▶ Required work: Recreate the entire listing that appears below, exactly.

▶ Information provided:
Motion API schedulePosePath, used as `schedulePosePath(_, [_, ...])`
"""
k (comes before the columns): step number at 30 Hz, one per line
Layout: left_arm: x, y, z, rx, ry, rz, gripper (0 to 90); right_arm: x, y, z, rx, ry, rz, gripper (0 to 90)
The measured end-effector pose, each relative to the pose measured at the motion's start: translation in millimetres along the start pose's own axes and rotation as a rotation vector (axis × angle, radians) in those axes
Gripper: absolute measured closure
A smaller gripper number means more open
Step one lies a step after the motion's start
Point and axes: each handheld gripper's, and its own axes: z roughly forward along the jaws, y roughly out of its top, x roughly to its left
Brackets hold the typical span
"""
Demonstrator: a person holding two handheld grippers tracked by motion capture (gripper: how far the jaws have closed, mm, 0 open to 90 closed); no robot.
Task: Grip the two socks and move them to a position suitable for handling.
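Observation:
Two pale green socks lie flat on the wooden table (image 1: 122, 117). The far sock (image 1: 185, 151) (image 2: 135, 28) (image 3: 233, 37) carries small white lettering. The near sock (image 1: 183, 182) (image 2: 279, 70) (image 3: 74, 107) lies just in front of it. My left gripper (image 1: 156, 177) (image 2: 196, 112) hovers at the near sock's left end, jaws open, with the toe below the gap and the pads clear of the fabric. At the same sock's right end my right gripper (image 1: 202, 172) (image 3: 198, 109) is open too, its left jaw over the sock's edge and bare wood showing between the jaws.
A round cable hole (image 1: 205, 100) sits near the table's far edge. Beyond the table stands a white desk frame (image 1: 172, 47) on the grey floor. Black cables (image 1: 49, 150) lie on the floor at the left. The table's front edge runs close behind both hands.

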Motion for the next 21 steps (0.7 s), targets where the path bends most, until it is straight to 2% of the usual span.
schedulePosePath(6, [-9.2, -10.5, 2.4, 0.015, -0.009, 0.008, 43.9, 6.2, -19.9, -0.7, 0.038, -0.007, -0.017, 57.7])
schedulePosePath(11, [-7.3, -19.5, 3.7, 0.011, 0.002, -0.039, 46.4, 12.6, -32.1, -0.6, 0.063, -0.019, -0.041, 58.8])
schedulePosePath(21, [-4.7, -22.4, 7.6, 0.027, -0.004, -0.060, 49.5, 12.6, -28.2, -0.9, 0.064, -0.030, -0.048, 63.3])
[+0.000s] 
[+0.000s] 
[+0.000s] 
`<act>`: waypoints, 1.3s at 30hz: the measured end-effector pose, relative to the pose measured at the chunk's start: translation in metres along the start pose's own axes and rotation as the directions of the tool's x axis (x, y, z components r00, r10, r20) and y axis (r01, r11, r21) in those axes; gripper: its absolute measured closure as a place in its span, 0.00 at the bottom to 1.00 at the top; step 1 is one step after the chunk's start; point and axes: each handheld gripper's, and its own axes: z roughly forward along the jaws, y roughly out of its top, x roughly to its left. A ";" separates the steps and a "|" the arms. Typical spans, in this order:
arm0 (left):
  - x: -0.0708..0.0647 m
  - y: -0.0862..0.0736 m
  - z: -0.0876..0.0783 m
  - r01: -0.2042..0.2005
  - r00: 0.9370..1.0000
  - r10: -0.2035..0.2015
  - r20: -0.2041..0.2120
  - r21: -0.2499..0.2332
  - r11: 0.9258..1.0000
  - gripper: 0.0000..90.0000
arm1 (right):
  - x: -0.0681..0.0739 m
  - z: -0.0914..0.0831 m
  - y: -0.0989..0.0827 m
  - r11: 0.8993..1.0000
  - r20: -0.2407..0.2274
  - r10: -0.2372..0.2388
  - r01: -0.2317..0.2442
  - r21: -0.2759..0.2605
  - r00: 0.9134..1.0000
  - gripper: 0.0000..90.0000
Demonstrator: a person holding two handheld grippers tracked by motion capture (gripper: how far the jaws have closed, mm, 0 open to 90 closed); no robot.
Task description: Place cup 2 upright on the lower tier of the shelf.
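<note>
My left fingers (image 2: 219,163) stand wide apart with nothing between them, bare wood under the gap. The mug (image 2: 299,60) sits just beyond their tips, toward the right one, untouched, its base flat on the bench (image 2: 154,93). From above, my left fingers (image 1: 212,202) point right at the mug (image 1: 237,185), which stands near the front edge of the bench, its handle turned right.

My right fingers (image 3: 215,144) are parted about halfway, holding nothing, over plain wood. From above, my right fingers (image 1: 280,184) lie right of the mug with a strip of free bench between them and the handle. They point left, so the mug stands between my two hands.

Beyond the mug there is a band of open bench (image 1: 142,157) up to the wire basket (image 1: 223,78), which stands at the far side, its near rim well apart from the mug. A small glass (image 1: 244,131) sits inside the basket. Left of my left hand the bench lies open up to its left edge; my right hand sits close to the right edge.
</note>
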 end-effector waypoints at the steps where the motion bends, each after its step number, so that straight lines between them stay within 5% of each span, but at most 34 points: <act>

▶ Exercise result:
Motion API schedulePosePath, used as `schedulePosePath(_, [_, ...])`
"""
k (comes before the columns): step number at 30 Hz, one per line
Layout: left_arm: x, y, z, rx, ry, rz, gripper (0 to 90); right_arm: x, y, z, rx, ry, rz, gripper (0 to 90)
The measured end-effector pose, each relative to the pose measured at the motion's start: translation in millimetres along the start pose's own axes and rotation as a rotation vector (axis × angle, radians) in those axes
Gripper: absolute measured closure
A smaller gripper number means more open
Step one lies a step after the motion's start
Point and axes: each handheld gripper's, and its own axes: z roughly forward along the jaws, y roughly out of its top, x roughly to its left
Brackets hold the typical span
"""
Demonstrator: a person holding two handheld grippers tracked by motion capture (gripper: how far the jaws have closed, mm, 0 open to 90 closed); no robot.
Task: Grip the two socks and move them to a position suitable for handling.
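Observation:
Two pale green socks lie flat on the wooden table (image 1: 122, 117). The far sock (image 1: 185, 151) (image 2: 135, 28) (image 3: 233, 37) carries small white lettering. The near sock (image 1: 183, 182) (image 2: 279, 70) (image 3: 74, 107) lies just in front of it. My left gripper (image 1: 156, 177) (image 2: 196, 112) hovers at the near sock's left end, jaws open, with the toe below the gap and the pads clear of the fabric. At the same sock's right end my right gripper (image 1: 202, 172) (image 3: 198, 109) is open too, its left jaw over the sock's edge and bare wood showing between the jaws.
A round cable hole (image 1: 205, 100) sits near the table's far edge. Beyond the table stands a white desk frame (image 1: 172, 47) on the grey floor. Black cables (image 1: 49, 150) lie on the floor at the left. The table's front edge runs close behind both hands.
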
Motion for the next 21 steps (0.7 s), targets where the path bends most, until it is straight to 2% of the usual span.
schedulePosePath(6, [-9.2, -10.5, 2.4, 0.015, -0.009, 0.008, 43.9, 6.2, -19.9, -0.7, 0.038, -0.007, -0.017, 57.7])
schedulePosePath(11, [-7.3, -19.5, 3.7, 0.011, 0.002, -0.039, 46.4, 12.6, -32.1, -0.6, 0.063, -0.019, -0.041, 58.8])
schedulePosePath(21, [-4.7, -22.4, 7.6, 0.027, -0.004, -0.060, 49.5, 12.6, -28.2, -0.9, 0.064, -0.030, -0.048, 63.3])
[+0.000s] 
[+0.000s] 
[+0.000s] 
`<act>`: waypoints, 1.3s at 30hz: the measured end-effector pose, relative to the pose measured at the chunk's start: translation in metres along the start pose's own axes and rotation as the directions of the tool's x axis (x, y, z components r00, r10, r20) and y axis (r01, r11, r21) in those axes; gripper: its absolute measured closure as a place in its span, 0.00 at the bottom to 1.00 at the top; step 1 is one step after the chunk's start; point and axes: each handheld gripper's, and its own axes: z roughly forward along the jaws, y roughly out of its top, x roughly to its left. A ";" separates the steps and a "|" the arms. Typical spans, in this order:
arm0 (left):
  - x: -0.0708..0.0647 m
  - y: -0.0862..0.0736 m
  - z: -0.0876..0.0783 m
  - r01: -0.2042..0.2005
  - r00: 0.9370..1.0000
  - r10: -0.2035..0.2015
  - r20: -0.2041..0.2120
  - r21: -0.2499..0.2332
  - r11: 0.9258..1.0000
  - gripper: 0.0000..90.0000
arm1 (right):
  - x: -0.0681..0.0739 m
  - z: -0.0914..0.0831 m
  - y: -0.0989..0.0827 m
  - r11: 0.8993..1.0000
  - r20: -0.2407..0.2274
  - r10: -0.2372..0.2388
  - r01: -0.2317..0.2442
  - r21: -0.2759..0.2605
  - r00: 0.9134..1.0000
  - gripper: 0.0000..90.0000
Demonstrator: a person holding two handheld grippers tracked by motion capture (gripper: how far the jaws have closed, mm, 0 open to 90 closed); no robot.
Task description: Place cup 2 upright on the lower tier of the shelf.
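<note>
My left fingers (image 2: 219,163) stand wide apart with nothing between them, bare wood under the gap. The mug (image 2: 299,60) sits just beyond their tips, toward the right one, untouched, its base flat on the bench (image 2: 154,93). From above, my left fingers (image 1: 212,202) point right at the mug (image 1: 237,185), which stands near the front edge of the bench, its handle turned right.

My right fingers (image 3: 215,144) are parted about halfway, holding nothing, over plain wood. From above, my right fingers (image 1: 280,184) lie right of the mug with a strip of free bench between them and the handle. They point left, so the mug stands between my two hands.

Beyond the mug there is a band of open bench (image 1: 142,157) up to the wire basket (image 1: 223,78), which stands at the far side, its near rim well apart from the mug. A small glass (image 1: 244,131) sits inside the basket. Left of my left hand the bench lies open up to its left edge; my right hand sits close to the right edge.
</note>
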 end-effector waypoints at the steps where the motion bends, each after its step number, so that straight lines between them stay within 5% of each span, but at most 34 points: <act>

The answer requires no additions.